(SUPPLIED MATERIAL)

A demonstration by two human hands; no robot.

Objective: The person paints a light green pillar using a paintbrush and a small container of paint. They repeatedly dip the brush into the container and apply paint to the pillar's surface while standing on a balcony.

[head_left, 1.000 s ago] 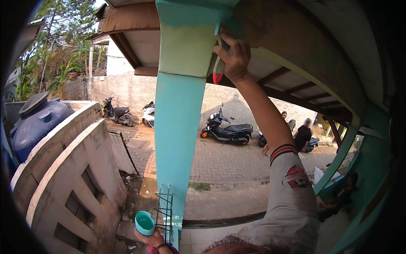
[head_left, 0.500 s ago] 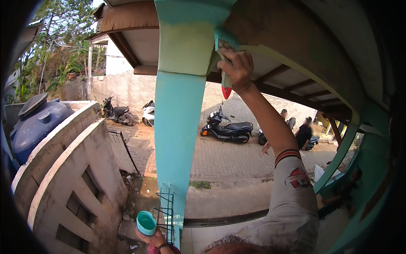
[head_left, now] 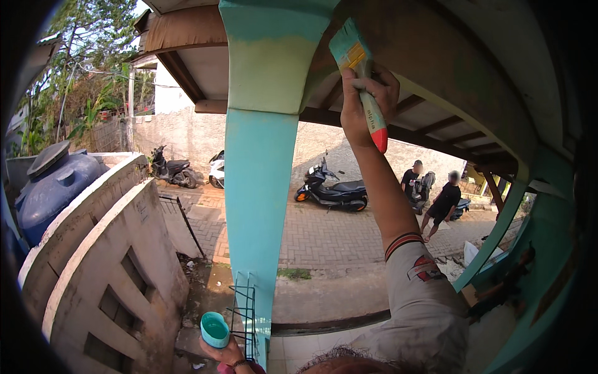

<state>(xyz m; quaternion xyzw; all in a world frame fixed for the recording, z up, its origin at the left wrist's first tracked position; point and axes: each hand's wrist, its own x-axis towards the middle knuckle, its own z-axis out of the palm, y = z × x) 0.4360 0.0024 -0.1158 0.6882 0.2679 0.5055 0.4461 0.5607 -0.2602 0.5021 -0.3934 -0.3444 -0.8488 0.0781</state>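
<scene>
Gripping paintbrush [head_left: 372, 116] just below ferrule [head_left: 352, 56] in right hand [head_left: 355, 107], bristles [head_left: 341, 41] toward 11 o'clock, red tip [head_left: 379, 138] toward 5. Holding turquoise cup [head_left: 215, 342] in left hand [head_left: 225, 353], with wire rack [head_left: 245, 311] just beside it at 3. Leaving gap to pillar [head_left: 260, 187] at 9. Pulled away from pillar's upper edge since half a second ago.

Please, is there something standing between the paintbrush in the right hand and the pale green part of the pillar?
Nothing visible does. The right hand holds the paintbrush by its handle, and no object shows between its bristles and the pale green part of the pillar. The black wire rack is well below.
</scene>
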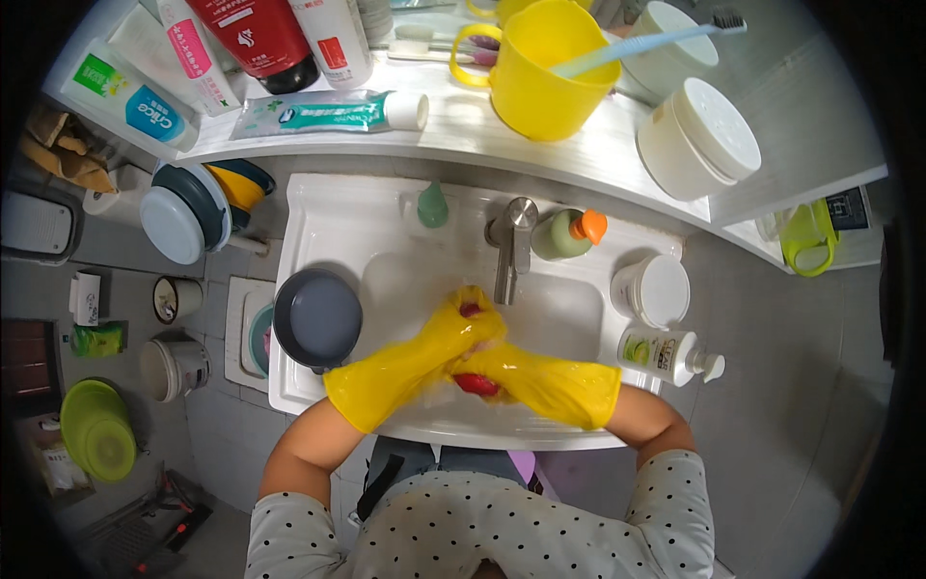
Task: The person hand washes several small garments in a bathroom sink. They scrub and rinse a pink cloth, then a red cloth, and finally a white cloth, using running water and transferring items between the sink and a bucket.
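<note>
Both of my hands wear long yellow rubber gloves and meet over the white sink (333, 227), just in front of the metal faucet (511, 246). My left hand (461, 323) lies on top and my right hand (502, 365) sits under it. They are pressed together around a red thing (475, 384), which peeks out between the fingers. What kind of thing it is I cannot tell; most of it is hidden by the gloves.
A dark grey bowl (316, 317) rests on the sink's left rim. A green bottle with an orange cap (569, 234), a white jar (654, 289) and a pump bottle (666, 355) stand at the right. The shelf above carries a yellow cup (545, 72), a toothpaste tube (333, 113) and white tubs (699, 135).
</note>
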`<action>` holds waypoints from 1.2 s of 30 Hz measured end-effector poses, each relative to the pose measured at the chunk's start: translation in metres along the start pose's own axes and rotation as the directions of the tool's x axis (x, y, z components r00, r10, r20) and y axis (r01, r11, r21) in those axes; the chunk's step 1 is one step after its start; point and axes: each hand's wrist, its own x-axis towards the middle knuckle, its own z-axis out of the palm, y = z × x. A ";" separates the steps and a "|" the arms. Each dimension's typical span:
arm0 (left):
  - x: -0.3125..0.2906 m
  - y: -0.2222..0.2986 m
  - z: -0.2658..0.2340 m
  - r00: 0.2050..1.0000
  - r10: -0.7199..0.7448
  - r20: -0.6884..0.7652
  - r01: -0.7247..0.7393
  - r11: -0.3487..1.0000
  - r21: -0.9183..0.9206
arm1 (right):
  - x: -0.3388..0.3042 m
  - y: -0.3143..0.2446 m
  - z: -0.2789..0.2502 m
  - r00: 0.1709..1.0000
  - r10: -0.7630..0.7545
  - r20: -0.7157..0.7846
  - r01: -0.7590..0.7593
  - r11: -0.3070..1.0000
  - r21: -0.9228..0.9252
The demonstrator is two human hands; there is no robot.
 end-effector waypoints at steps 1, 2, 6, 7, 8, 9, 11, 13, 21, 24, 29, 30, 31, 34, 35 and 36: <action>0.006 -0.005 0.007 0.993 0.054 -0.102 -0.043 0.993 0.108 | 0.025 0.015 -0.001 0.995 -0.093 -0.027 0.093 0.996 0.005; 0.012 -0.014 0.012 0.974 0.118 -0.195 -0.073 0.972 0.221 | 0.059 0.029 -0.005 0.973 -0.215 -0.078 0.210 0.975 -0.072; 0.082 -0.140 -0.015 0.843 0.312 -0.437 -0.141 0.914 0.380 | 0.145 0.089 -0.010 0.831 -0.538 -0.137 0.354 0.704 -0.616; 0.093 -0.166 -0.017 0.818 0.251 -0.517 -0.080 0.940 0.331 | 0.155 0.102 -0.009 0.816 -0.559 -0.146 0.329 0.658 -0.677; 0.099 -0.164 -0.026 0.775 0.210 -0.596 -0.037 0.957 0.288 | 0.154 0.097 -0.006 0.791 -0.592 -0.152 0.326 0.619 -0.714; 0.100 -0.165 -0.034 0.782 0.145 -0.607 -0.029 0.980 0.196 | 0.150 0.095 0.000 0.762 -0.616 -0.199 0.308 0.615 -0.726; 0.088 -0.170 -0.026 0.807 -0.012 -0.591 0.003 1.000 -0.015 | 0.119 0.081 0.014 0.634 -0.722 -0.277 0.345 0.585 -0.734; 0.070 -0.168 -0.015 0.828 -0.158 -0.538 0.041 0.974 -0.224 | 0.111 0.081 0.015 0.760 -0.589 -0.275 0.312 0.702 -0.641; -0.010 -0.074 -0.036 0.930 0.221 0.293 0.064 0.689 -0.722 | 0.052 0.113 0.014 0.556 -0.545 0.627 -0.418 0.469 0.778; -0.018 -0.038 0.009 0.734 0.476 0.484 0.209 0.520 -0.828 | 0.057 0.108 0.044 0.333 -0.843 0.423 -0.657 0.114 0.745; -0.040 -0.004 0.020 0.742 0.541 0.395 -0.022 0.609 -0.793 | -0.001 0.065 0.047 0.530 -0.701 0.478 -0.520 0.176 0.836; -0.050 0.015 0.022 0.805 0.443 0.395 -0.010 0.676 -0.737 | -0.017 0.056 0.039 0.591 -0.633 0.501 -0.458 0.248 0.854; -0.053 0.028 0.024 0.852 0.346 0.394 0.016 0.735 -0.678 | -0.032 0.048 0.030 0.650 -0.568 0.505 -0.388 0.324 0.863; -0.052 0.033 0.030 0.919 0.230 0.321 0.007 0.804 -0.595 | -0.055 0.033 0.011 0.775 -0.252 0.579 -0.313 0.644 0.699; -0.049 0.029 0.033 0.943 0.201 0.266 -0.031 0.847 -0.531 | -0.059 0.024 0.010 0.836 -0.212 0.506 -0.141 0.809 0.571; -0.046 0.025 0.029 0.955 0.164 0.248 -0.036 0.891 -0.453 | -0.052 0.018 0.013 0.907 -0.140 0.398 -0.063 0.888 0.455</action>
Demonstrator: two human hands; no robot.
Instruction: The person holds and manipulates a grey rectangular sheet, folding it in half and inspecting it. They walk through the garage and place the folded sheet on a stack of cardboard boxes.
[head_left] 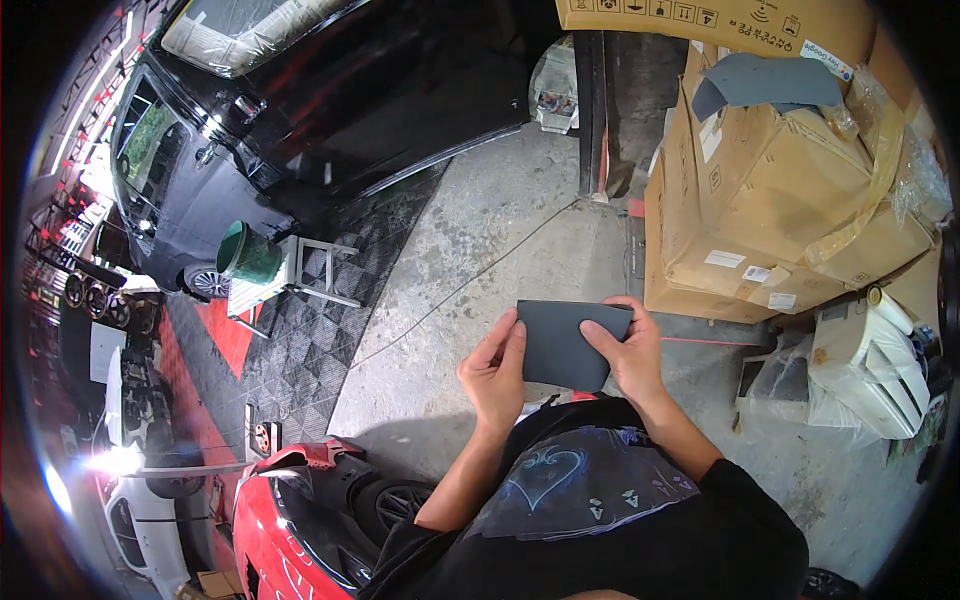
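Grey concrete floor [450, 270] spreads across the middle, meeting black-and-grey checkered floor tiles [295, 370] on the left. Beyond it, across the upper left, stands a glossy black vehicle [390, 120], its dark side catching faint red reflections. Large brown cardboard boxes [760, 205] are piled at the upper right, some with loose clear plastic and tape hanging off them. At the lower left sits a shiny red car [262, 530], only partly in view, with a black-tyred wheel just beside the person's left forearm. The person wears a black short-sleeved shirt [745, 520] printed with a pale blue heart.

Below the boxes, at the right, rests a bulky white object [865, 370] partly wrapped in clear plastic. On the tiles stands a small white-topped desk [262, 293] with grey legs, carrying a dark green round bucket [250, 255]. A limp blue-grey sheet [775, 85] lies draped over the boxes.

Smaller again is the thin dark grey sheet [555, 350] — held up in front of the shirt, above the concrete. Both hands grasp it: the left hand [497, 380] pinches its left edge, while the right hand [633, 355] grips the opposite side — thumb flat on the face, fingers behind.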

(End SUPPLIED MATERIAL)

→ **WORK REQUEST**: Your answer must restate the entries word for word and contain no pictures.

→ **RESPONSE FOR THIS EXERCISE**:
A demonstration by two human hands; no robot.

Objective: The person paints a light green pillar using a paintbrush and a small container of paint. They repeatedly dip the brush into the container and apply paint to the pillar's surface while standing on a balcony.

[head_left, 1.000 s ago] 
[head_left, 0.500 s ago] 
[head_left, now] 

<state>(xyz m; quaternion xyzw; all in a world frame fixed for the recording, z up, its origin at the left wrist's first tracked position; point and axes: each hand's wrist, its own x-axis towards the middle knuckle, its own z-axis out of the palm, y = z × x) 0.4360 0.0024 -0.1158 0.6882 0.2679 0.5055 0.4461 0.5607 -0.2602 0.5021 -0.3934 -0.3444 -0.8488 0.0781</state>
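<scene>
Gripping paintbrush [head_left: 372, 116] just below ferrule [head_left: 352, 56] in right hand [head_left: 355, 107], bristles [head_left: 341, 41] toward 11 o'clock, red tip [head_left: 379, 138] toward 5. Holding turquoise cup [head_left: 215, 342] in left hand [head_left: 225, 353], with wire rack [head_left: 245, 311] just beside it at 3. Leaving gap to pillar [head_left: 260, 187] at 9. Pulled away from pillar's upper edge since half a second ago.

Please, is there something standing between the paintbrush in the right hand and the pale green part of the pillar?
Nothing visible does. The right hand holds the paintbrush by its handle, and no object shows between its bristles and the pale green part of the pillar. The black wire rack is well below.
</scene>
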Task: The person hand washes several small garments in a bathroom sink. They scrub and rinse a pink cloth, then a red cloth, and finally a white cloth, using running water and transferring items between the sink and a bucket.
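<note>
Both of my hands wear long yellow rubber gloves and meet over the white sink (333, 227), just in front of the metal faucet (511, 246). My left hand (461, 323) lies on top and my right hand (502, 365) sits under it. They are pressed together around a red thing (475, 384), which peeks out between the fingers. What kind of thing it is I cannot tell; most of it is hidden by the gloves.
A dark grey bowl (316, 317) rests on the sink's left rim. A green bottle with an orange cap (569, 234), a white jar (654, 289) and a pump bottle (666, 355) stand at the right. The shelf above carries a yellow cup (545, 72), a toothpaste tube (333, 113) and white tubs (699, 135).
</note>
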`<action>` holds waypoints from 1.2 s of 30 Hz measured end-effector poses, each relative to the pose measured at the chunk's start: translation in metres along the start pose's own axes and rotation as the directions of the tool's x axis (x, y, z components r00, r10, r20) and y axis (r01, r11, r21) in those axes; the chunk's step 1 is one step after its start; point and axes: each hand's wrist, its own x-axis towards the middle knuckle, its own z-axis out of the palm, y = z × x. A ";" separates the steps and a "|" the arms. Each dimension's typical span:
arm0 (left):
  - x: -0.3125..0.2906 m
  - y: -0.2222..0.2986 m
  - z: -0.2658..0.2340 m
  - r00: 0.2050..1.0000
  - r10: -0.7199..0.7448
  - r20: -0.6884..0.7652
  - r01: -0.7247..0.7393
  - r11: -0.3487..1.0000
  - r21: -0.9183..0.9206
arm1 (right):
  - x: -0.3388..0.3042 m
  - y: -0.3143..0.2446 m
  - z: -0.2789..0.2502 m
  - r00: 0.1709..1.0000
  - r10: -0.7630..0.7545
  - r20: -0.7157..0.7846
  - r01: -0.7590..0.7593
  - r11: -0.3070..1.0000
  - r21: -0.9228..0.9252
The demonstrator is two human hands; there is no robot.
 end-effector waypoints at steps 1, 2, 6, 7, 8, 9, 11, 13, 21, 24, 29, 30, 31, 34, 35 and 36: <action>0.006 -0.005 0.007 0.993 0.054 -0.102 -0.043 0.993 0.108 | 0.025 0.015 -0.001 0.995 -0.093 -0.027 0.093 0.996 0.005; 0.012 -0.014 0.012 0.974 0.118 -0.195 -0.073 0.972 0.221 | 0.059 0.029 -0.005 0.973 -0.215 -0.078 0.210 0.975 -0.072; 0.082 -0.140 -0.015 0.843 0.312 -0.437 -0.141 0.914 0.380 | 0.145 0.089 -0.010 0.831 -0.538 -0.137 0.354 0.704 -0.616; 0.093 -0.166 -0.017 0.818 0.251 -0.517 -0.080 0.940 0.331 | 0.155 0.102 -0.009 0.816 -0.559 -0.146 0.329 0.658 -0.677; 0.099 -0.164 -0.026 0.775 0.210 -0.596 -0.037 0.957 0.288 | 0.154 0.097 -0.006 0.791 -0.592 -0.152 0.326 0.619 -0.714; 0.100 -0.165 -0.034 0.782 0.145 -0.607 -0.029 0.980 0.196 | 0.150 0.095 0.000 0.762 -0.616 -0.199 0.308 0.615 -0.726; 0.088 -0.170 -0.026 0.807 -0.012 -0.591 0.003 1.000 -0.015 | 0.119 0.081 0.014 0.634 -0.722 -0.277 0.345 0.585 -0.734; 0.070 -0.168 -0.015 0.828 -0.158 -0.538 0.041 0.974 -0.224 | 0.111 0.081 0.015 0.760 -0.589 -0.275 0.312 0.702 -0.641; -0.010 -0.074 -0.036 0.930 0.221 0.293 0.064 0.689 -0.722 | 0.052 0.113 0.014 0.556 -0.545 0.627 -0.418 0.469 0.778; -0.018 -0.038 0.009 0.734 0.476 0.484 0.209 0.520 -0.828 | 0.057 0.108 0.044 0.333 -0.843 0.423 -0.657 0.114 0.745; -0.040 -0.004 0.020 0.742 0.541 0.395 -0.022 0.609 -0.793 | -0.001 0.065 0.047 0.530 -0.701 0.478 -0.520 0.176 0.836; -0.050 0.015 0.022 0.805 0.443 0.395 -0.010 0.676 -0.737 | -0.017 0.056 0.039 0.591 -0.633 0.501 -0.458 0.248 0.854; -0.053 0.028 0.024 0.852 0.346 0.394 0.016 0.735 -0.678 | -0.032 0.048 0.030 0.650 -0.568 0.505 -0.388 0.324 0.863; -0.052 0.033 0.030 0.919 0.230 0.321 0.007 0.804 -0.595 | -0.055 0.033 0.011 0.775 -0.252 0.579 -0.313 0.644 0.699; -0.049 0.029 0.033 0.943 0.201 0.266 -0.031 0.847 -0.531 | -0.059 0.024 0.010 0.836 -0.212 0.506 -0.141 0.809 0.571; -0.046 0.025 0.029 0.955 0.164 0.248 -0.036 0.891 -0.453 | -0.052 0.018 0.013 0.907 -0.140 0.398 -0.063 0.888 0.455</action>
Demonstrator: two human hands; no robot.
Instruction: The person holds and manipulates a grey rectangular sheet, folding it in half and inspecting it. They walk through the garage and place the folded sheet on a stack of cardboard boxes.
[head_left] 
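Grey concrete floor [450, 270] spreads across the middle, meeting black-and-grey checkered floor tiles [295, 370] on the left. Beyond it, across the upper left, stands a glossy black vehicle [390, 120], its dark side catching faint red reflections. Large brown cardboard boxes [760, 205] are piled at the upper right, some with loose clear plastic and tape hanging off them. At the lower left sits a shiny red car [262, 530], only partly in view, with a black-tyred wheel just beside the person's left forearm. The person wears a black short-sleeved shirt [745, 520] printed with a pale blue heart.

Below the boxes, at the right, rests a bulky white object [865, 370] partly wrapped in clear plastic. On the tiles stands a small white-topped desk [262, 293] with grey legs, carrying a dark green round bucket [250, 255]. A limp blue-grey sheet [775, 85] lies draped over the boxes.

Smaller again is the thin dark grey sheet [555, 350] — held up in front of the shirt, above the concrete. Both hands grasp it: the left hand [497, 380] pinches its left edge, while the right hand [633, 355] grips the opposite side — thumb flat on the face, fingers behind.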

No more output is expected for this exercise.